▶ [TASK REQUIREMENTS]: Below are some records: retype them all exactly, but not the pictures.
══════════════════════════════
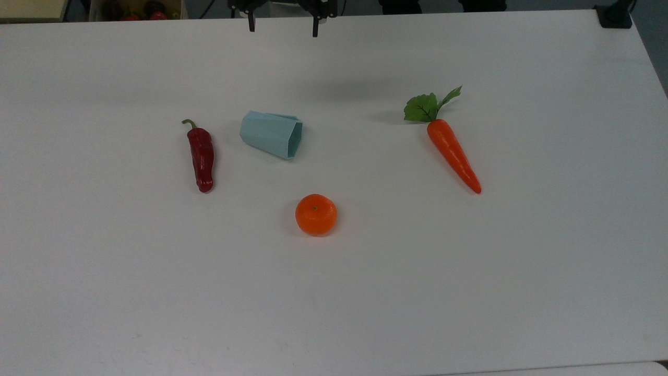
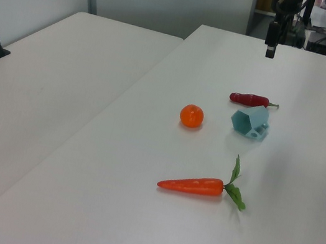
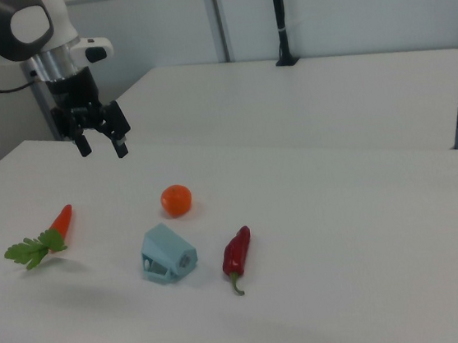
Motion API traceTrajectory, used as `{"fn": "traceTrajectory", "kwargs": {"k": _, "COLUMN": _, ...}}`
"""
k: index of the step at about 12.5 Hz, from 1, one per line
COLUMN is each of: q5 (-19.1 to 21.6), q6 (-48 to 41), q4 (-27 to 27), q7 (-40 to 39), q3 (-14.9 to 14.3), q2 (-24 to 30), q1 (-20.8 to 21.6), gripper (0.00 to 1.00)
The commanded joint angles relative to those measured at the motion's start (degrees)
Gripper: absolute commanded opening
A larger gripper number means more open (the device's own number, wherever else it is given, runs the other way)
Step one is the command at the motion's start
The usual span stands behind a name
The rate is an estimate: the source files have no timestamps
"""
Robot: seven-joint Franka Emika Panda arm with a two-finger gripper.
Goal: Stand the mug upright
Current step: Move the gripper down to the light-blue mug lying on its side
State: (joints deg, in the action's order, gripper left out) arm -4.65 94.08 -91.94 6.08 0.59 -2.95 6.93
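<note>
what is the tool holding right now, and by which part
Nothing. The tool hangs open above the table with bare space between its fingers. The mug lies on its side on the table, untouched and well apart from it.

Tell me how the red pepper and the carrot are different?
The red pepper is dark red, while the carrot is bright orange. The red pepper has just a thin curled green stem, but the carrot has a bunch of green leaves. The red pepper lies close beside the mug, while the carrot lies off on its own on the top view's right. Both lie flat on the white table, long and pointed.
</note>
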Motion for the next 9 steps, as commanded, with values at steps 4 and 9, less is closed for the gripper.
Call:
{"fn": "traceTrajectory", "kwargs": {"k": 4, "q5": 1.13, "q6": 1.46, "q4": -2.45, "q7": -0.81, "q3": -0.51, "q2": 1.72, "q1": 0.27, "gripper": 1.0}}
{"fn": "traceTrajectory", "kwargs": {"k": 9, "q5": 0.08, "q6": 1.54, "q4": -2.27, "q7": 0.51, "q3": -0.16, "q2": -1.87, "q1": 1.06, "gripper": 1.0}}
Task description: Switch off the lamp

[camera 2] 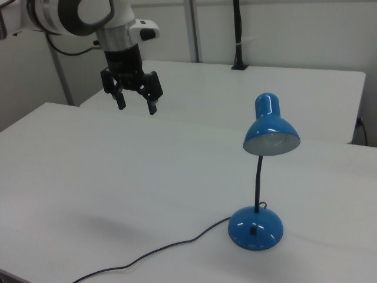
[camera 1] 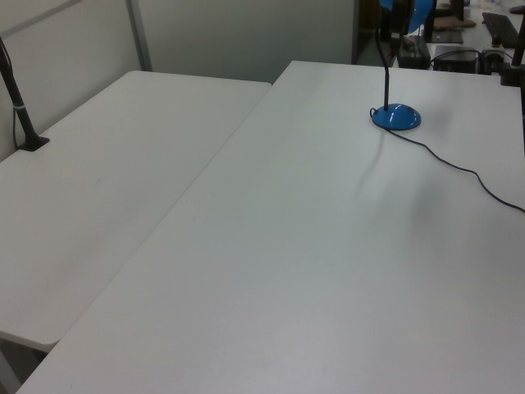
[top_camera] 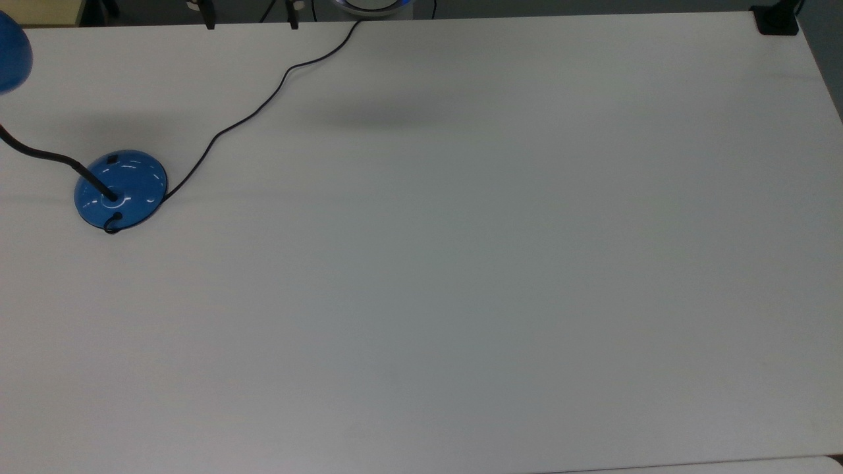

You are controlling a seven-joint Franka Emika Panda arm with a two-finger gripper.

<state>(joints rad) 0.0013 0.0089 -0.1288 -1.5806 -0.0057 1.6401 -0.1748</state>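
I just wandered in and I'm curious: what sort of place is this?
Probably a robotics lab or test room. A robot arm with its end effector open hangs above plain white tables; the one thing standing on them is a blue desk lamp with its cord trailing off the edge. Bare partition walls stand behind.

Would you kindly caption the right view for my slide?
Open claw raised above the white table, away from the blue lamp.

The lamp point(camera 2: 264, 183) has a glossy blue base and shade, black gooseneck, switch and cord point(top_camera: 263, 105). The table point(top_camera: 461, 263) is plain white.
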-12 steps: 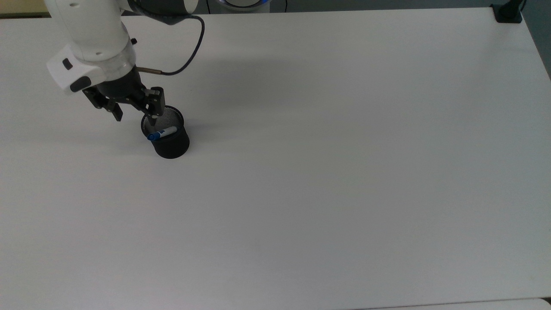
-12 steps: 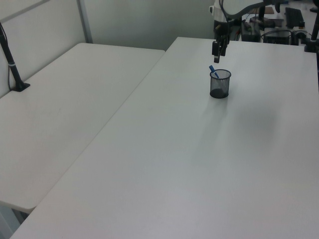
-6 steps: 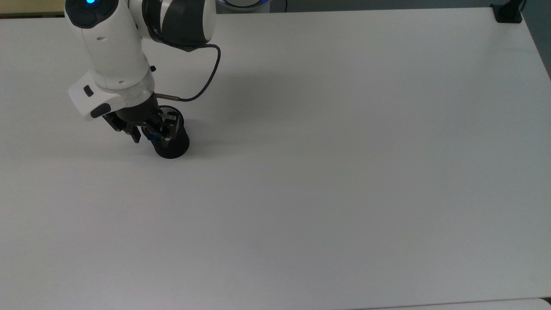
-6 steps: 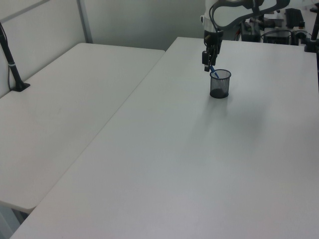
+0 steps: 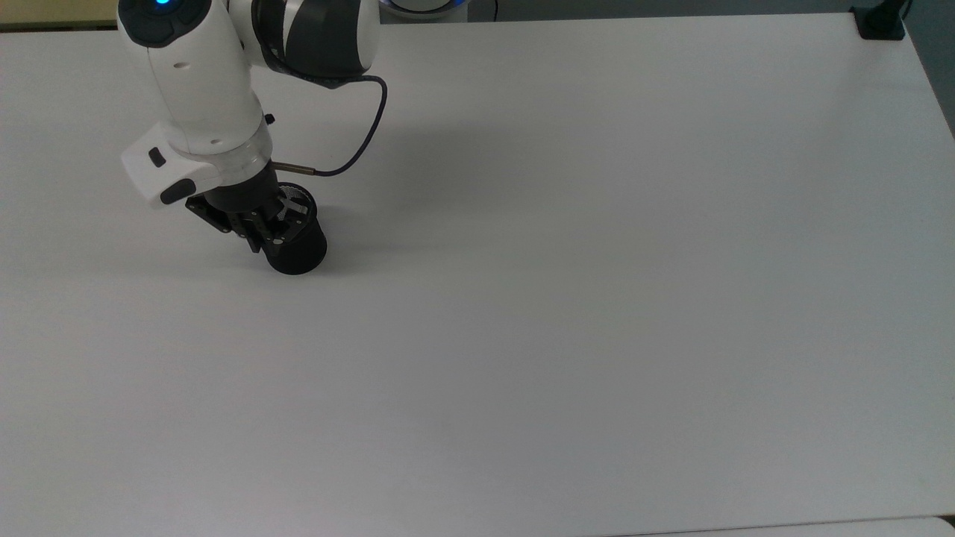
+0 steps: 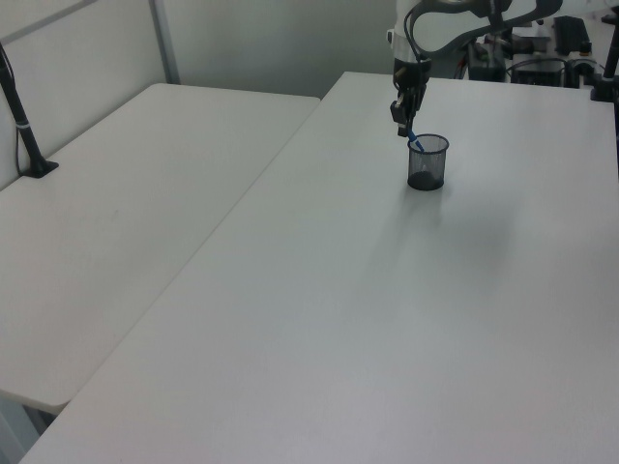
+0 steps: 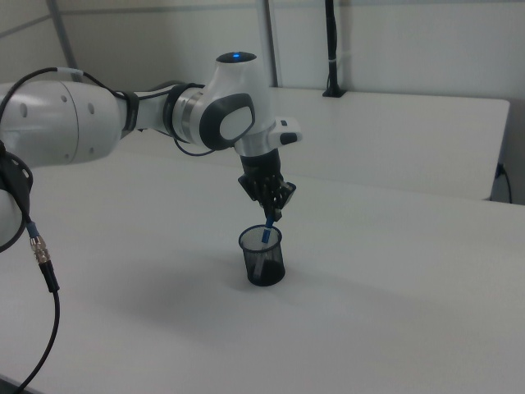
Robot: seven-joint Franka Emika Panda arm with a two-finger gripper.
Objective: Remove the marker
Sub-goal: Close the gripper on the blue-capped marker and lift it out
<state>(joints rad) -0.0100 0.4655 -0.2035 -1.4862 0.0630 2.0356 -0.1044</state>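
Right view: the marker [image 7: 267, 231] stands tilted in the black mesh cup [image 7: 262, 261], its blue cap end rising above the rim. The gripper [image 7: 271, 215] sits just above the cup, fingers narrowed around the cap and apparently pinching it. Judged progress: grasp made or nearly made; lifting the marker clear of the cup and setting it on the white table [image 7: 394, 312] remains.
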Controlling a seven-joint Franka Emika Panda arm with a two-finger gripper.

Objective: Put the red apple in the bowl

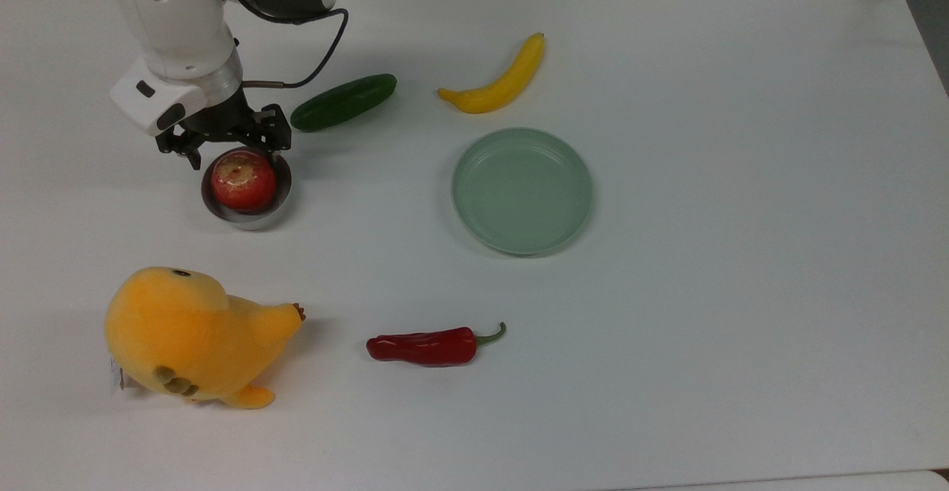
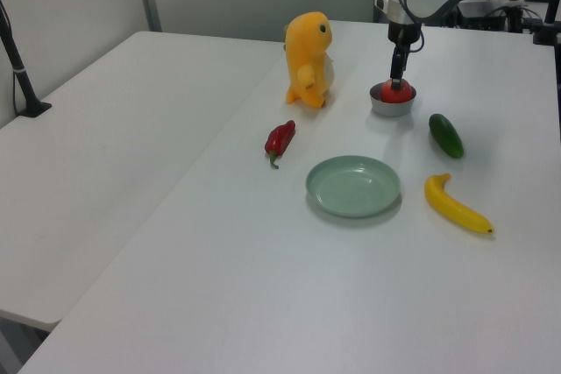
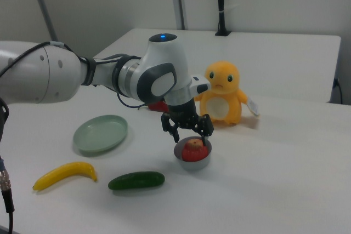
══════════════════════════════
▶ [RESULT FOR THIS EXERCISE]:
Motion API traceTrajectory, used as `{"fn": "traceTrajectory", "kwargs": {"k": _, "COLUMN": _, ...}}`
"""
k: index of the step at about 12.5 Hz, from 1, one per line
COLUMN is each of: q5 (-19.1 to 21.6), q6 (-48 to 41), q4 (-27 to 27), q7 (-40 to 39), q3 (-14.9 to 14.3), q2 (-24 to 30), q1 (-20.8 to 21.6), gripper (0.00 to 1.00)
The commanded joint angles relative to those measured at the motion's start (degrees)
Gripper: absolute commanded opening
A larger gripper number means more open (the device's own number, wherever else it is given, runs the other way)
Step one is the command at the motion's start
The usual span stands behind a name
The rate is an estimate: the source files have no timestamps
"""
Robot: seven-joint Franka Emika Panda arm with a two-finger gripper.
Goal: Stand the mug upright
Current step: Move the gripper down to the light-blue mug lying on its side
State: (joints deg, in the action's order, gripper left out) arm -4.65 94.08 -91.94 6.08 0.59 -2.95 6.93
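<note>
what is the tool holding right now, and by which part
Nothing. The tool hangs open above the table with bare space between its fingers. The mug lies on its side on the table, untouched and well apart from it.

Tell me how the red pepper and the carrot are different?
The red pepper is dark red, while the carrot is bright orange. The red pepper has just a thin curled green stem, but the carrot has a bunch of green leaves. The red pepper lies close beside the mug, while the carrot lies off on its own on the top view's right. Both lie flat on the white table, long and pointed.
</note>
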Motion for the next 9 steps, as commanded, with values at steps 4 and 9, less is closed for the gripper.
Call:
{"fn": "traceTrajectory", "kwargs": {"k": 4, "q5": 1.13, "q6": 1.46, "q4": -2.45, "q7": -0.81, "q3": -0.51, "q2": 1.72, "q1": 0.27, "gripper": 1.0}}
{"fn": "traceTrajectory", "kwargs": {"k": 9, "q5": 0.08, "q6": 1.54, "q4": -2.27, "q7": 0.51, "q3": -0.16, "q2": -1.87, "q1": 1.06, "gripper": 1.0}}
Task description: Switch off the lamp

[camera 2] 
[camera 1] 
[top_camera] 

You are controlling a seven-joint Franka Emika Panda arm with a two-finger gripper.

<state>(joints rad) 0.0013 0.0089 -0.1288 -1.5806 -0.0057 1.6401 -0.1748</state>
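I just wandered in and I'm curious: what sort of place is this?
Probably a robotics lab or test room. A robot arm with its end effector open hangs above plain white tables; the one thing standing on them is a blue desk lamp with its cord trailing off the edge. Bare partition walls stand behind.

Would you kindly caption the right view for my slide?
Open claw raised above the white table, away from the blue lamp.

The lamp point(camera 2: 264, 183) has a glossy blue base and shade, black gooseneck, switch and cord point(top_camera: 263, 105). The table point(top_camera: 461, 263) is plain white.
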-12 steps: 
-12 steps: 
-6 steps: 
-6 steps: 
+0 steps: 
+0 steps: 
+0 steps: 
Robot: seven-joint Franka Emika Panda arm with a two-finger gripper.
Objective: Remove the marker
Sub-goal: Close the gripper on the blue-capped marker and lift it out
<state>(joints rad) -0.0100 0.4655 -0.2035 -1.4862 0.0630 2.0356 -0.1044</state>
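Right view: the marker [image 7: 267, 231] stands tilted in the black mesh cup [image 7: 262, 261], its blue cap end rising above the rim. The gripper [image 7: 271, 215] sits just above the cup, fingers narrowed around the cap and apparently pinching it. Judged progress: grasp made or nearly made; lifting the marker clear of the cup and setting it on the white table [image 7: 394, 312] remains.
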Controlling a seven-joint Franka Emika Panda arm with a two-finger gripper.

Objective: Put the red apple in the bowl

The required output is now complete.